(Information supplied)

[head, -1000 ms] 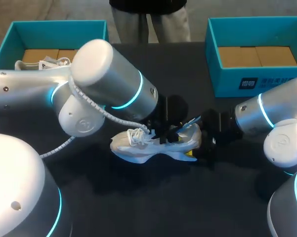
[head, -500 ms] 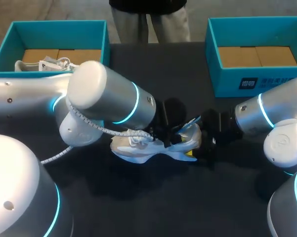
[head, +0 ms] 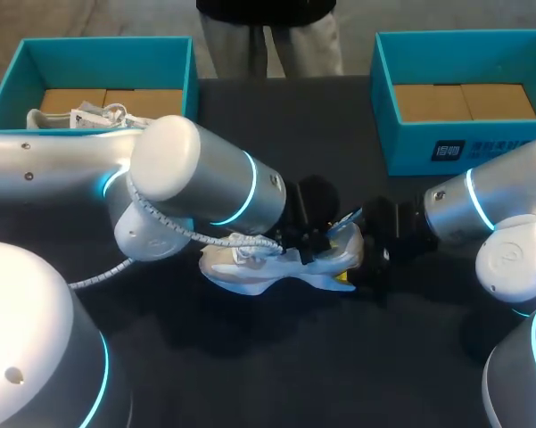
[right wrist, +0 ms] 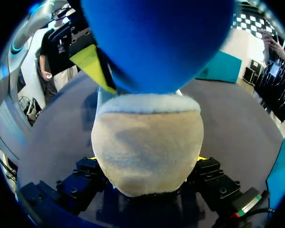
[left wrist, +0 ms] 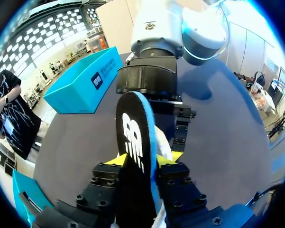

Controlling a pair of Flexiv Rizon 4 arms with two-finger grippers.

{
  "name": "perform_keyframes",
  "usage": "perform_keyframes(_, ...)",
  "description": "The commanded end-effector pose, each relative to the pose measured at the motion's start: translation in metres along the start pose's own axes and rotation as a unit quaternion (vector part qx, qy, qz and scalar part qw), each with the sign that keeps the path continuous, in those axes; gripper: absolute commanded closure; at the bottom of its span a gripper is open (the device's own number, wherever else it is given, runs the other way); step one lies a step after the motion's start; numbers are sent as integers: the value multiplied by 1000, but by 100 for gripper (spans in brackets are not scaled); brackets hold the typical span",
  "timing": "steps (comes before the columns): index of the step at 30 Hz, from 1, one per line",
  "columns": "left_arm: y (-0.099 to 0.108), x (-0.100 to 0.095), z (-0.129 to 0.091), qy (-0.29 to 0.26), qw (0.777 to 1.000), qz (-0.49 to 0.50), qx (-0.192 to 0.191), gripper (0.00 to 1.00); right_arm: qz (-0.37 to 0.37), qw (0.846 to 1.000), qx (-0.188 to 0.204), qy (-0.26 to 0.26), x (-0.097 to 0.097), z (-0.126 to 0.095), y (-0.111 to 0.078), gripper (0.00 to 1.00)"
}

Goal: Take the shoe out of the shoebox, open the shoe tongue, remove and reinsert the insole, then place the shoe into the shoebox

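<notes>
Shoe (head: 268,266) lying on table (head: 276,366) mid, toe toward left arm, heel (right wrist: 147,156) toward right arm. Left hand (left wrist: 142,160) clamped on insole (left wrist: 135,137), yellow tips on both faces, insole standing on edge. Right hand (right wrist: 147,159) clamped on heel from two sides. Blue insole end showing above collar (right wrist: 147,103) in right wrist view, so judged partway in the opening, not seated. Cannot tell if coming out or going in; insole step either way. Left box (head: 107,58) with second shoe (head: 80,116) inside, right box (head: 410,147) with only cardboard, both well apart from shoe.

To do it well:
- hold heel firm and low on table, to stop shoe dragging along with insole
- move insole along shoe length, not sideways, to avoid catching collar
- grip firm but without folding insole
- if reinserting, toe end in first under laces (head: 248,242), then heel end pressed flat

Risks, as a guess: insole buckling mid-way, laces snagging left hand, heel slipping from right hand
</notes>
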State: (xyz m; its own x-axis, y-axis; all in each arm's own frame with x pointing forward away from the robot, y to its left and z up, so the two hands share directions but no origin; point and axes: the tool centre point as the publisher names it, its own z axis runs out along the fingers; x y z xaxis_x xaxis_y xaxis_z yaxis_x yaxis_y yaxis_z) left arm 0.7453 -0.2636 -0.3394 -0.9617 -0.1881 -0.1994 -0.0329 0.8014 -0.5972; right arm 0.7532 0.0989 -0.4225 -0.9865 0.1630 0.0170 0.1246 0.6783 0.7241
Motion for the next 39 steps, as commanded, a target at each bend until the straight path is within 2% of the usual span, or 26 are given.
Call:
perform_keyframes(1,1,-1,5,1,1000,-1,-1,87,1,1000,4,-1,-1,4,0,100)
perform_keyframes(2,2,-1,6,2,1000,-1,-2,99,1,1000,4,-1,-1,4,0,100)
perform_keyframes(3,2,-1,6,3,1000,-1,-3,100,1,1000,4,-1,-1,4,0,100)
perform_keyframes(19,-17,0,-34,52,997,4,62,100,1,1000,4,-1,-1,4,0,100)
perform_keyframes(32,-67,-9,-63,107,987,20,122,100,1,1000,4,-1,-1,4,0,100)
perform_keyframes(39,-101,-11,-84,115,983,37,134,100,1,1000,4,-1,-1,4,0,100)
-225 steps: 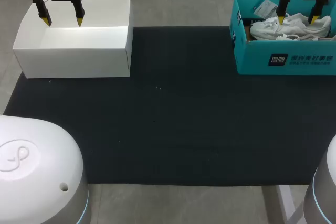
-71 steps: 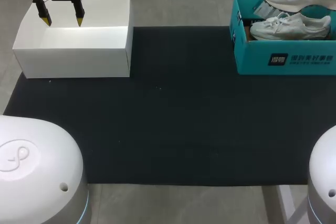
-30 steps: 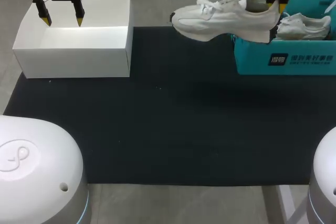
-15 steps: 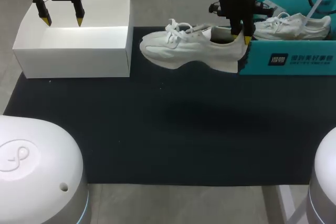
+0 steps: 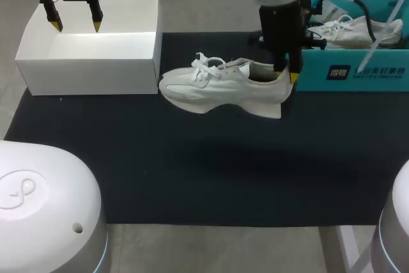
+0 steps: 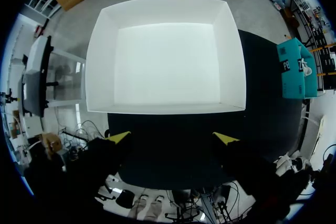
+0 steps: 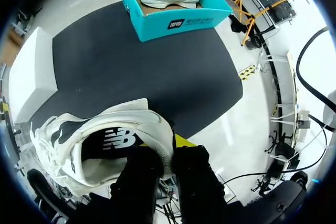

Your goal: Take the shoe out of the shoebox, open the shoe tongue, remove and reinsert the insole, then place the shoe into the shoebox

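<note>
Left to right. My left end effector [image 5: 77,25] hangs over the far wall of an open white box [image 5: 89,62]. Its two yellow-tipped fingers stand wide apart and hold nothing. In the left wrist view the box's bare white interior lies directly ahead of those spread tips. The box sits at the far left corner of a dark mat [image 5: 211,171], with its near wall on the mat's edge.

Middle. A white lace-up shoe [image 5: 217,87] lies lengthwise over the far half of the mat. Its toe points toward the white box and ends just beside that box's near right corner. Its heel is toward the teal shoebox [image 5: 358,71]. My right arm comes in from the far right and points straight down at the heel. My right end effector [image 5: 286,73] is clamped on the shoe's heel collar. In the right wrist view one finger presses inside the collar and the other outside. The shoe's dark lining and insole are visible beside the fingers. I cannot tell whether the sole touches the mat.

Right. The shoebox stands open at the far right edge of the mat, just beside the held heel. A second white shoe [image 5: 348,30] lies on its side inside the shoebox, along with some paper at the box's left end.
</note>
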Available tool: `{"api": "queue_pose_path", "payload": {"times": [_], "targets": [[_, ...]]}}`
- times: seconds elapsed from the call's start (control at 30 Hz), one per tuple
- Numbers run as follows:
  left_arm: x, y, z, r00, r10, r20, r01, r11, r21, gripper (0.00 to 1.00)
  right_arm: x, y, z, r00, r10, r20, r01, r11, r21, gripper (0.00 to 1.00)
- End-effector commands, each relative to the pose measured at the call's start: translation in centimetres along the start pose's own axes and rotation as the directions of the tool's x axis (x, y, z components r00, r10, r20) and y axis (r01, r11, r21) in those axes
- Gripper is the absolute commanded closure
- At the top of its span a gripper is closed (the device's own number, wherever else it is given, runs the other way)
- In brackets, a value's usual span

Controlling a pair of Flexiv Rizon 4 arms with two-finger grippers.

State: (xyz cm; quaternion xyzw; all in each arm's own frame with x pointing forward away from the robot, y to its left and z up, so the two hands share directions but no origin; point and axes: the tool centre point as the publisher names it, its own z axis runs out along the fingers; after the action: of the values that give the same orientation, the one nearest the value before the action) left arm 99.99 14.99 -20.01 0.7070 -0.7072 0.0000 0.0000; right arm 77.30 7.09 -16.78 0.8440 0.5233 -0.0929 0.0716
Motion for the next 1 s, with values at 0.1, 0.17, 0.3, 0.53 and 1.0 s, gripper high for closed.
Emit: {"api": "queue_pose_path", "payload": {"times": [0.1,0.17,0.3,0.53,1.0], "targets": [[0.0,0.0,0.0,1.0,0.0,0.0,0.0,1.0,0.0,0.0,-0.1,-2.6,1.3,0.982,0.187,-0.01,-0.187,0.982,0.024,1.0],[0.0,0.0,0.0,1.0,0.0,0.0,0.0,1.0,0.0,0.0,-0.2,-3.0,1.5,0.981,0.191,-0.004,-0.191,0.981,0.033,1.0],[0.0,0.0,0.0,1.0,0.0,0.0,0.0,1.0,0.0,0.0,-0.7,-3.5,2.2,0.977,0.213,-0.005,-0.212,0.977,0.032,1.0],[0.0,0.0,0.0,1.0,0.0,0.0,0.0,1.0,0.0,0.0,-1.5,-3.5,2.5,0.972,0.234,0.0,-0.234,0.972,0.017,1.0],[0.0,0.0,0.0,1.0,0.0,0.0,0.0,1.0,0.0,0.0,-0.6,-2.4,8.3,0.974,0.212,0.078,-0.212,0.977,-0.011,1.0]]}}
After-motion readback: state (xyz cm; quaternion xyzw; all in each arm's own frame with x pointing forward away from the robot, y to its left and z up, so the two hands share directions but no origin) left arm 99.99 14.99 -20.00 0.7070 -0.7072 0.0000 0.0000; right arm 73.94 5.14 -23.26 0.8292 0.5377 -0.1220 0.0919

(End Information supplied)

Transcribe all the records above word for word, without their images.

Answer to this problem:
[head, -1000 ms] 
[head, -500 ms] 
[head, +0 ms] 
[right wrist, +0 ms] 
[left wrist, +0 ms] 

Controlling a pair of Flexiv Rizon 4 arms with two-finger grippers.

{
  "name": "perform_keyframes",
  "usage": "perform_keyframes(_, ...)",
  "description": "The commanded end-effector pose, each relative to the pose measured at the motion's start: translation in metres along the start pose's own axes and rotation as a unit quaternion (vector part qx, qy, qz and scalar part qw), each with the sign that keeps the path continuous, in those axes; gripper: absolute commanded closure; at the bottom of its span a gripper is open (the device's own number, wherever else it is given, runs the other way); step one lies a step after the motion's start; numbers are sent as integers: the value multiplied by 1000, but by 100 for gripper (spans in brackets are not scaled); brackets hold the typical span",
  "timing": "steps (comes before the columns): index of the step at 30 Hz, from 1, one per line",
  "columns": "left_arm: y (-0.099 to 0.108), x (-0.100 to 0.095), z (-0.129 to 0.091), qy (-0.29 to 0.26), qw (0.777 to 1.000), qz (-0.49 to 0.50), qx (-0.192 to 0.191), gripper (0.00 to 1.00); right_arm: qz (-0.37 to 0.37), qw (0.846 to 1.000), qx (-0.188 to 0.204), qy (-0.26 to 0.26), x (-0.097 to 0.097), z (-0.126 to 0.095), y (-0.111 to 0.078), gripper (0.00 to 1.00)"
}

Goal: Take the shoe out of the shoebox, open the shoe tongue, remove and reinsert the insole, then place the shoe into the shoebox

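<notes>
Shoe (head: 268,266) lying on table (head: 276,366) mid, toe toward left arm, heel (right wrist: 147,156) toward right arm. Left hand (left wrist: 142,160) clamped on insole (left wrist: 135,137), yellow tips on both faces, insole standing on edge. Right hand (right wrist: 147,159) clamped on heel from two sides. Blue insole end showing above collar (right wrist: 147,103) in right wrist view, so judged partway in the opening, not seated. Cannot tell if coming out or going in; insole step either way. Left box (head: 107,58) with second shoe (head: 80,116) inside, right box (head: 410,147) with only cardboard, both well apart from shoe.

To do it well:
- hold heel firm and low on table, to stop shoe dragging along with insole
- move insole along shoe length, not sideways, to avoid catching collar
- grip firm but without folding insole
- if reinserting, toe end in first under laces (head: 248,242), then heel end pressed flat

Risks, as a guess: insole buckling mid-way, laces snagging left hand, heel slipping from right hand
</notes>
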State: (xyz m; its own x-axis, y-axis; all in each arm's own frame with x pointing forward away from the robot, y to its left and z up, so the two hands share directions but no origin; point and axes: the tool centre point as the publisher names it, its own z axis runs out along the fingers; x y z xaxis_x xaxis_y xaxis_z yaxis_x yaxis_y yaxis_z) left arm 0.7453 -0.2636 -0.3394 -0.9617 -0.1881 -0.1994 -0.0329 0.8014 -0.5972; right arm 0.7532 0.0989 -0.4225 -0.9865 0.1630 0.0170 0.1246 0.6783 0.7241
Motion for the next 39 steps, as commanded, a target at each bend until the straight path is within 2% of the usual span, or 26 are given.
Call:
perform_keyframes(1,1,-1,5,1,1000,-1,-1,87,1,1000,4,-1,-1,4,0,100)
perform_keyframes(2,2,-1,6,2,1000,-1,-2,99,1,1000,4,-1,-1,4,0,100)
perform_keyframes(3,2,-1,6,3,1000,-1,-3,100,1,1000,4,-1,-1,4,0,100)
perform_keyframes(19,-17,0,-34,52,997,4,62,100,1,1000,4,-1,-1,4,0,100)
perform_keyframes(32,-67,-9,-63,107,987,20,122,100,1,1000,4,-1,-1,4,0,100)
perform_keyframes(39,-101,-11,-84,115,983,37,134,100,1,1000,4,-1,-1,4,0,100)
-225 steps: 
-71 steps: 
-30 steps: 
-15 steps: 
+0 steps: 
+0 steps: 
+0 steps: 

Your goal: Take the shoe out of the shoebox, open the shoe tongue, remove and reinsert the insole, then place the shoe into the shoebox

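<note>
Left to right. My left end effector [image 5: 77,25] hangs over the far wall of an open white box [image 5: 89,62]. Its two yellow-tipped fingers stand wide apart and hold nothing. In the left wrist view the box's bare white interior lies directly ahead of those spread tips. The box sits at the far left corner of a dark mat [image 5: 211,171], with its near wall on the mat's edge.

Middle. A white lace-up shoe [image 5: 217,87] lies lengthwise over the far half of the mat. Its toe points toward the white box and ends just beside that box's near right corner. Its heel is toward the teal shoebox [image 5: 358,71]. My right arm comes in from the far right and points straight down at the heel. My right end effector [image 5: 286,73] is clamped on the shoe's heel collar. In the right wrist view one finger presses inside the collar and the other outside. The shoe's dark lining and insole are visible beside the fingers. I cannot tell whether the sole touches the mat.

Right. The shoebox stands open at the far right edge of the mat, just beside the held heel. A second white shoe [image 5: 348,30] lies on its side inside the shoebox, along with some paper at the box's left end.
</note>
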Available tool: `{"api": "queue_pose_path", "payload": {"times": [_], "targets": [[_, ...]]}}`
- times: seconds elapsed from the call's start (control at 30 Hz), one per tuple
- Numbers run as follows:
  left_arm: x, y, z, r00, r10, r20, r01, r11, r21, gripper (0.00 to 1.00)
  right_arm: x, y, z, r00, r10, r20, r01, r11, r21, gripper (0.00 to 1.00)
- End-effector commands, each relative to the pose measured at the call's start: translation in centimetres along the start pose's own axes and rotation as the directions of the tool's x axis (x, y, z components r00, r10, r20) and y axis (r01, r11, r21) in those axes
- Gripper is the absolute commanded closure
- At the top of its span a gripper is closed (the device's own number, wherever else it is given, runs the other way)
- In brackets, a value's usual span

Controlling a pair of Flexiv Rizon 4 arms with two-finger grippers.

State: (xyz cm; quaternion xyzw; all in each arm's own frame with x pointing forward away from the robot, y to its left and z up, so the two hands share directions but no origin; point and axes: the tool centre point as the publisher names it, its own z axis runs out along the fingers; after the action: of the values that give the same orientation, the one nearest the value before the action) left arm 99.99 14.99 -20.01 0.7070 -0.7072 0.0000 0.0000; right arm 77.30 7.09 -16.78 0.8440 0.5233 -0.0929 0.0716
Motion for the next 1 s, with values at 0.1, 0.17, 0.3, 0.53 and 1.0 s, gripper high for closed.
Emit: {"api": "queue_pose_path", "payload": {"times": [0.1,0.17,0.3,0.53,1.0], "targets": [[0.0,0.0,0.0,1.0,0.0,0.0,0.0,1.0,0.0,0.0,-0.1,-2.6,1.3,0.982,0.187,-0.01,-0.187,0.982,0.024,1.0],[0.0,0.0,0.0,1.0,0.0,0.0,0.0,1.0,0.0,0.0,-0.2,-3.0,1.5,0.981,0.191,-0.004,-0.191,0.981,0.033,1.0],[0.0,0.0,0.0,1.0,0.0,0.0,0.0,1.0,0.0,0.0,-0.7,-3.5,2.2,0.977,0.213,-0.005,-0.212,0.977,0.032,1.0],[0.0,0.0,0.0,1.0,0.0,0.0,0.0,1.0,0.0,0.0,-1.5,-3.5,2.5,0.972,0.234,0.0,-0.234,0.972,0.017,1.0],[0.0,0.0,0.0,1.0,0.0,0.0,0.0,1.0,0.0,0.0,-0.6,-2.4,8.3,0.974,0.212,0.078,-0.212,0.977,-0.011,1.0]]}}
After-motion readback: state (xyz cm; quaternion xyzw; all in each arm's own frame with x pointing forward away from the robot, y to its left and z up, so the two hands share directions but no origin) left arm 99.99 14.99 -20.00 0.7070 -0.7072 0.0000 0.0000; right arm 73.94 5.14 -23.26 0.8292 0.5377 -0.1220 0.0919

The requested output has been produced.